But Peck's cinematic glory includes many more memorable parts, which great directors framed together to create classics. The actor's first effort in 1943 , ``Days of Glory'' is significant because it helped him catch Hollywood's eye. However, he chose to remain an independent freelancer in a era when stars were virtually chattels of the big studios. This infuriated one of the most powerful men of those times, Louis Mayer of the MGM.

Yet, Peck sailed along unscathed. Born in 1916 in southern California to parents who split up soon after, Gregory sold newspapers and drove trucks as he schooled and majored in English literature from a university at Berkeley. It was there that he first looked at theatre, appearing in plays. His next step was Broadway, where he was spotted by a screenwriter, who offered Peck his first celluloid assignment.

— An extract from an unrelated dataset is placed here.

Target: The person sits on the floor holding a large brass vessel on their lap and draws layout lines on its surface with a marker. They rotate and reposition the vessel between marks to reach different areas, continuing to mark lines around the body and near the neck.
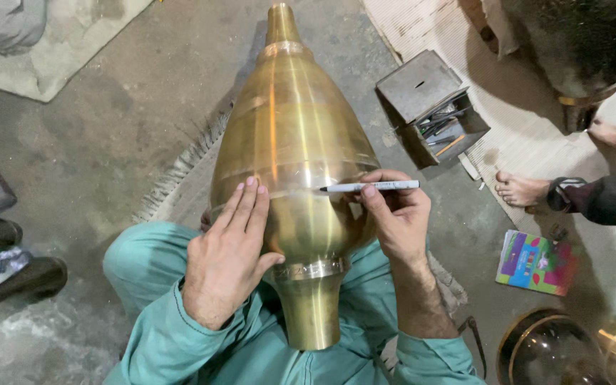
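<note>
A large brass vessel [294, 135], teardrop-shaped with a narrow neck at each end, lies across my lap, its near neck toward me. My left hand [228, 253] rests flat on its left flank, fingers together. My right hand [393, 217] holds a white marker pen [368, 187]. The pen's dark tip touches the brass surface near a faint seam line around the widest part.
An open grey metal box [433, 107] with pens and tools sits on cardboard at the right. Another person's bare feet [522, 189] and a colourful booklet [536, 262] are further right. Round brass pieces [572, 349] lie at the bottom right. Dark shoes [16, 278] stand at the left.
</note>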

It was the 1945 ``The Keys of the Kingdom'' that made him a heartthrob, but Alfred Hitchcock's ``Spellbound'' (with fascinating Ingrid Bergman) - where he plays an amnesiac and falls in love with his psychologist - gave him a certain aura that was hard to resist, especially since it came with a cocktail of dashing good looks and impeccable behaviour. Widely regarded as the most decent man in Hollywood, who became an icon of dignity and quiet strength, he remained free of angst.

Peck's screen image was not very different either. Well, most of the time. ``Gentleman's Agreement'' (1947), directed by no less a legend than Elia Kazan, has the actor starring as a writer, who, in the course of collecting material for an article against anti- Semitism, realises to his horror and disbelief that his own friends, apparently polished and cultured, hate Jews.

``Roman Holiday'' that came in 1953 charmed audiences all over the world. As a newspaper reporter, Peck finds a runaway princess in Rome and helps her feel the freshness of freedom and joy, away from her ``captive'' existence. Throwing aside a scoop and terrific story, he graciously lets love lead the way. If the Lion's Mouth of Truth in the Italian capital is, till this day, remembered as the spot where the young Audrey Hepburn looses her heart to Peck, his understanding and nobility at letting her go, when she has to, and with her a professional dream endure in the history of cinema as a high point.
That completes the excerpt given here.